I have two numpy arrays of different shapes, but with the same length (leading dimension). I want to shuffle each of them, such that corresponding elements continue to correspond -- i.e. shuffle them in unison with respect to their leading indices.
This code works, and illustrates my goals:
def shuffle_in_unison(a, b):
assert len(a) == len(b)
shuffled_a = numpy.empty(a.shape, dtype=a.dtype)
shuffled_b = numpy.empty(b.shape, dtype=b.dtype)
permutation = numpy.random.permutation(len(a))
for old_index, new_index in enumerate(permutation):
shuffled_a[new_index] = a[old_index]
shuffled_b[new_index] = b[old_index]
return shuffled_a, shuffled_b
For example:
>>> a = numpy.asarray([[1, 1], [2, 2], [3, 3]])

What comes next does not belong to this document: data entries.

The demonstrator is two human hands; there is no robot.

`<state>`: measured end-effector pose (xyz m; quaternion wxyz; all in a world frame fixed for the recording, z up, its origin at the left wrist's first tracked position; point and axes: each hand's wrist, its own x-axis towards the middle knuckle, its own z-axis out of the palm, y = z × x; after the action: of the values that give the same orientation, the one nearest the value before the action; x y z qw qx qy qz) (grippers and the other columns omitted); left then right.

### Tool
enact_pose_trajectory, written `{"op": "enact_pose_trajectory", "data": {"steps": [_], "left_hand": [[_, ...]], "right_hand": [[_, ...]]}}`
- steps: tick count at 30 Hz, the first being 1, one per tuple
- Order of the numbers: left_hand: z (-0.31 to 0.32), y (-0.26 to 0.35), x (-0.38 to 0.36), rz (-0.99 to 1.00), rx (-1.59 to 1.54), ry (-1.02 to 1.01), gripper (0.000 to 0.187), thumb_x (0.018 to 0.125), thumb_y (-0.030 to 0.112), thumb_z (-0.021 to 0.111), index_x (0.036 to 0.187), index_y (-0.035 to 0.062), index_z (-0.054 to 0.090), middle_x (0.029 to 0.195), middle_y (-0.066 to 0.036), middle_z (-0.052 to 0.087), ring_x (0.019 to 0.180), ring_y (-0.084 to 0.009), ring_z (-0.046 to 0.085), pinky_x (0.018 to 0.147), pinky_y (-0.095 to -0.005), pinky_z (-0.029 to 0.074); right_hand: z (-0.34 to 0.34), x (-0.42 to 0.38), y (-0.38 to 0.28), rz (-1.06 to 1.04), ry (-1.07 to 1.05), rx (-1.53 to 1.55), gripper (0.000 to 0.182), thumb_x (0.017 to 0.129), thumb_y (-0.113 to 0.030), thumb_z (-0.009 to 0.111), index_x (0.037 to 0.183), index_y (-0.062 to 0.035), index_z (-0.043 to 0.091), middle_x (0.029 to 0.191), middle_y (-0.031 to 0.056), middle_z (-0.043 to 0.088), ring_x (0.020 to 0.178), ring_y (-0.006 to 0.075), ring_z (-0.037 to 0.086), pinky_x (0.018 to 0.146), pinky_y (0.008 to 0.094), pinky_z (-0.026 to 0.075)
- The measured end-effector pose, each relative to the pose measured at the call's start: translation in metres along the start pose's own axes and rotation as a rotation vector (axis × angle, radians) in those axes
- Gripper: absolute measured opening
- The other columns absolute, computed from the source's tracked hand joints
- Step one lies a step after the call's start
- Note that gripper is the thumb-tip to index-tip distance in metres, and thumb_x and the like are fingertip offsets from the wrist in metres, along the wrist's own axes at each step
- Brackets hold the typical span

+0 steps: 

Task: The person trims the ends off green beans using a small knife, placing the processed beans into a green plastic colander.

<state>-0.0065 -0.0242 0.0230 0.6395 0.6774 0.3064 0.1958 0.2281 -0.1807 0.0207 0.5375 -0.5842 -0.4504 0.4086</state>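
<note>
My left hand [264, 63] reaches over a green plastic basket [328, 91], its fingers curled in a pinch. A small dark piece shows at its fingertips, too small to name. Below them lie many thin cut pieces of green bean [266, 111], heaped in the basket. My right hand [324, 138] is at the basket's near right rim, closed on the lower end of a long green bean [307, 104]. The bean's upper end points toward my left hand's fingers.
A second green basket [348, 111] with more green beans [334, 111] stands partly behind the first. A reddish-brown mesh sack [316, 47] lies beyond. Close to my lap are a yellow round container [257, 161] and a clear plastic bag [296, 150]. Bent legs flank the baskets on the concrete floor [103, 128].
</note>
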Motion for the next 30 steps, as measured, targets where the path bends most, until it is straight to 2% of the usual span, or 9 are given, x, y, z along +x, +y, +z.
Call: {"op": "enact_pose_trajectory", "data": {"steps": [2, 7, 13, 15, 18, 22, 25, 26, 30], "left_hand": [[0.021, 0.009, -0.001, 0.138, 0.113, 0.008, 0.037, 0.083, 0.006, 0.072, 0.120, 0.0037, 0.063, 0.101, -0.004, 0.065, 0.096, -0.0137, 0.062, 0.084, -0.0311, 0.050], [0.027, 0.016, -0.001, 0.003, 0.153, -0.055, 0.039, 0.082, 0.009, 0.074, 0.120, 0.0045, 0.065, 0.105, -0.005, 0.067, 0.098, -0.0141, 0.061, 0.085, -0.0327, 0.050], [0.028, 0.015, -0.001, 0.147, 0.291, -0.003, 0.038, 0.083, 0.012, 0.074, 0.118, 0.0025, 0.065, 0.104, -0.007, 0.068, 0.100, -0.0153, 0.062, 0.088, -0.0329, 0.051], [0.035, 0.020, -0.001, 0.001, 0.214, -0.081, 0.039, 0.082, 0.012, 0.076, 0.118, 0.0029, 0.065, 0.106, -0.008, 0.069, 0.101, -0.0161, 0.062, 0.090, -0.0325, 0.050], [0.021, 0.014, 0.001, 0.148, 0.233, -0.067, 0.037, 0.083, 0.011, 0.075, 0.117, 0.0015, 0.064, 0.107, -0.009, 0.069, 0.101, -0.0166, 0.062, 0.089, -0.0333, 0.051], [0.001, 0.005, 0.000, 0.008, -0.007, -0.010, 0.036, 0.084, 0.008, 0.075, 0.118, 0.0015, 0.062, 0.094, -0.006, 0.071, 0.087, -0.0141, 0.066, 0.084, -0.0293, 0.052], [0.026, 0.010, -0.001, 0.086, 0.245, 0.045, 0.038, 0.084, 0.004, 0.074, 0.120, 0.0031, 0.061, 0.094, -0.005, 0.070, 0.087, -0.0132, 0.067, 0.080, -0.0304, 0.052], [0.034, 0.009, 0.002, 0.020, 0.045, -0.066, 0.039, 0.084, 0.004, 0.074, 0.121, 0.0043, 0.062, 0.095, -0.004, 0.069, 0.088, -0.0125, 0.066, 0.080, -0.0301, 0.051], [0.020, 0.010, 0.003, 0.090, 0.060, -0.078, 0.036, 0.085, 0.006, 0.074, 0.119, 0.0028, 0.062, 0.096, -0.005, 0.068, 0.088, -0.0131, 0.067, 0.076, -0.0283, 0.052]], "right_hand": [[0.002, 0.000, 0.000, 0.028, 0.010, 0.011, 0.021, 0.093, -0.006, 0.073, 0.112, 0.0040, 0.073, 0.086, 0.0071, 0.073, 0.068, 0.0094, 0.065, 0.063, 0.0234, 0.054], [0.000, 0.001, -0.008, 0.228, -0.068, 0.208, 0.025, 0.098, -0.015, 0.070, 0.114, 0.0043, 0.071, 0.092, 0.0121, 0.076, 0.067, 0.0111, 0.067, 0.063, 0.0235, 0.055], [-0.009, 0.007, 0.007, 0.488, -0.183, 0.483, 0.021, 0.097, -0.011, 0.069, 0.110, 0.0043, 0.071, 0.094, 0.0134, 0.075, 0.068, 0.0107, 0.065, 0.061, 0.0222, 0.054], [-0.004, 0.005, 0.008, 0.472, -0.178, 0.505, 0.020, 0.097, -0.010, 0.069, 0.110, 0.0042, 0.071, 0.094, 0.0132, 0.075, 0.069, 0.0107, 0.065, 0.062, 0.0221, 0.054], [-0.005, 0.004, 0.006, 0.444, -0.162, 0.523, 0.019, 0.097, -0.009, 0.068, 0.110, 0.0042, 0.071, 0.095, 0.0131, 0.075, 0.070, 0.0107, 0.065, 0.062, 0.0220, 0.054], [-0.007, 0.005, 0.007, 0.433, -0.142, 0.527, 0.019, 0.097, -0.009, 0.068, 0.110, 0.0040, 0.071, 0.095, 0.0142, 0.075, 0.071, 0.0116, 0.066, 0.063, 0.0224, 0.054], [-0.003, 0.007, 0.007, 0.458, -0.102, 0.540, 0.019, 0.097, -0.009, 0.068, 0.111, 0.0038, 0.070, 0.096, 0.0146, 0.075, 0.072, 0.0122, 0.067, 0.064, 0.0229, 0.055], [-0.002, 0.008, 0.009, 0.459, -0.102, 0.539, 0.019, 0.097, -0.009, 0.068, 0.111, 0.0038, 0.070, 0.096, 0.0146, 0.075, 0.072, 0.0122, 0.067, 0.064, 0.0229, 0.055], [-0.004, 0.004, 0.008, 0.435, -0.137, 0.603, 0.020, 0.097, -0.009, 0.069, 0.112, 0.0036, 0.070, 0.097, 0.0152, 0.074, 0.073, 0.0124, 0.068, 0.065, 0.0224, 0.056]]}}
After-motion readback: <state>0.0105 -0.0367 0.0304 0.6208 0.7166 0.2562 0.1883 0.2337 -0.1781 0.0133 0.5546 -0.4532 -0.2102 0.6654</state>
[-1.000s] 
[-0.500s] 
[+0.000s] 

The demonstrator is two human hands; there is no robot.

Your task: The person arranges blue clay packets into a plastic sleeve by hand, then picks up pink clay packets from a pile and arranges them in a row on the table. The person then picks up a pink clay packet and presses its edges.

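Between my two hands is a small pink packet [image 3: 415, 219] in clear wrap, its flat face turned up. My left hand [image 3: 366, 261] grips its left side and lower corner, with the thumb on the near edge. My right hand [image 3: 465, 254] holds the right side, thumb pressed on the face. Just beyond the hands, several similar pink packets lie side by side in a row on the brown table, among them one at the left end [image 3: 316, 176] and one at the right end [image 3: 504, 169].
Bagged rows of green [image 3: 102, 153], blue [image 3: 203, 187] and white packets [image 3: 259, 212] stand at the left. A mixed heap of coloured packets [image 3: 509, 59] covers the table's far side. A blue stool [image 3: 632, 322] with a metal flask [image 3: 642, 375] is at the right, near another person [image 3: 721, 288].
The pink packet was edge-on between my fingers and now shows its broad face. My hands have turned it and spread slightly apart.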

>>> b = numpy.asarray([1, 2, 3])
>>> shuffle_in_unison(a, b)
(array([[2, 2],
[1, 1],
[3, 3]]), array([2, 1, 3]))
However, this feels clunky, inefficient, and slow, and it requires making a copy of the arrays -- I'd rather shuffle them in-place, since they'll be quite large.
Is there a better way to go about this? Faster execution and lower memory usage are my primary goals, but elegant code would be nice, too.
One other thought I had was this:
def shuffle_in_unison_scary(a, b):
rng_state = numpy.random.get_state()
numpy.random.shuffle(a)
numpy.random.set_state(rng_state)
numpy.random.shuffle(b)
This works...but it's a little scary, as I see little guarantee it'll continue to work -- it doesn't look like the sort of thing that's guaranteed to survive across numpy version, for example.
Your can use NumPy's array indexing:
def unison_shuffled_copies(a, b):
assert len(a) == len(b)
p = numpy.random.permutation(len(a))
return a[p], b[p]
This will result in creation of separate unison-shuffled arrays.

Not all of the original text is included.